• **DATA BELOW**:
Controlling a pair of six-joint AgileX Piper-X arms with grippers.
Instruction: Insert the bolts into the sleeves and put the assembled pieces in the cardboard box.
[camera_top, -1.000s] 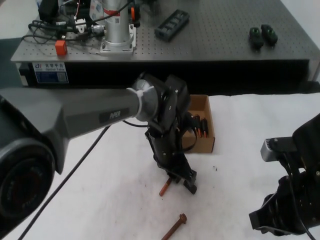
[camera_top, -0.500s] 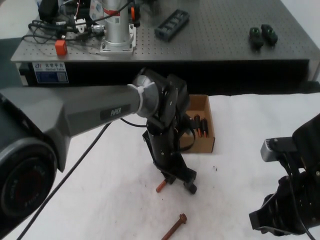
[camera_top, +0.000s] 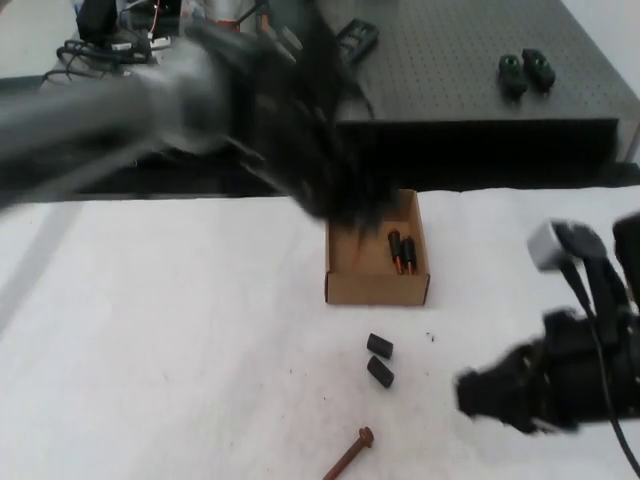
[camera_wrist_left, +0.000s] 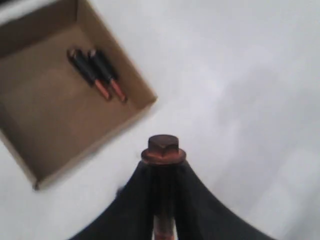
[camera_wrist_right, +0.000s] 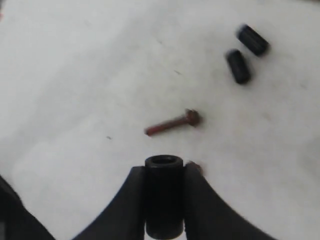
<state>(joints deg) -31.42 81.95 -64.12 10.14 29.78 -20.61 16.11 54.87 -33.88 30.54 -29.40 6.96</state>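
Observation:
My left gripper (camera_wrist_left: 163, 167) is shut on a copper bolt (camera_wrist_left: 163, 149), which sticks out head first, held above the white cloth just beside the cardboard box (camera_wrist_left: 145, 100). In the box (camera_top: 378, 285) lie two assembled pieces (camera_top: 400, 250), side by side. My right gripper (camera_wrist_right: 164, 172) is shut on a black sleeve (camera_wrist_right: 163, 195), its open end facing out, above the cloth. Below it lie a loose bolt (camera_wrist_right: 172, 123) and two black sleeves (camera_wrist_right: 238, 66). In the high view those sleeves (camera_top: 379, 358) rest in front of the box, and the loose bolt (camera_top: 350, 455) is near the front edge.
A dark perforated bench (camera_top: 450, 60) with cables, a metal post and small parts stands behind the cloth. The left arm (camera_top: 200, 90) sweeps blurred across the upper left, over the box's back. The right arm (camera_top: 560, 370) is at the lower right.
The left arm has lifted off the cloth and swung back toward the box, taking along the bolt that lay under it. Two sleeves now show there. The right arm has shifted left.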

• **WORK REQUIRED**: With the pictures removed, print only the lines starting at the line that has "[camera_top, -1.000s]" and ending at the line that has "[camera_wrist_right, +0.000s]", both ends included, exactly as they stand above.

• **ANSWER SPACE**:
[camera_top, -1.000s] 
[camera_top, -0.500s] 
[camera_top, +0.000s] 
[camera_wrist_left, +0.000s] 
[camera_wrist_right, +0.000s] 

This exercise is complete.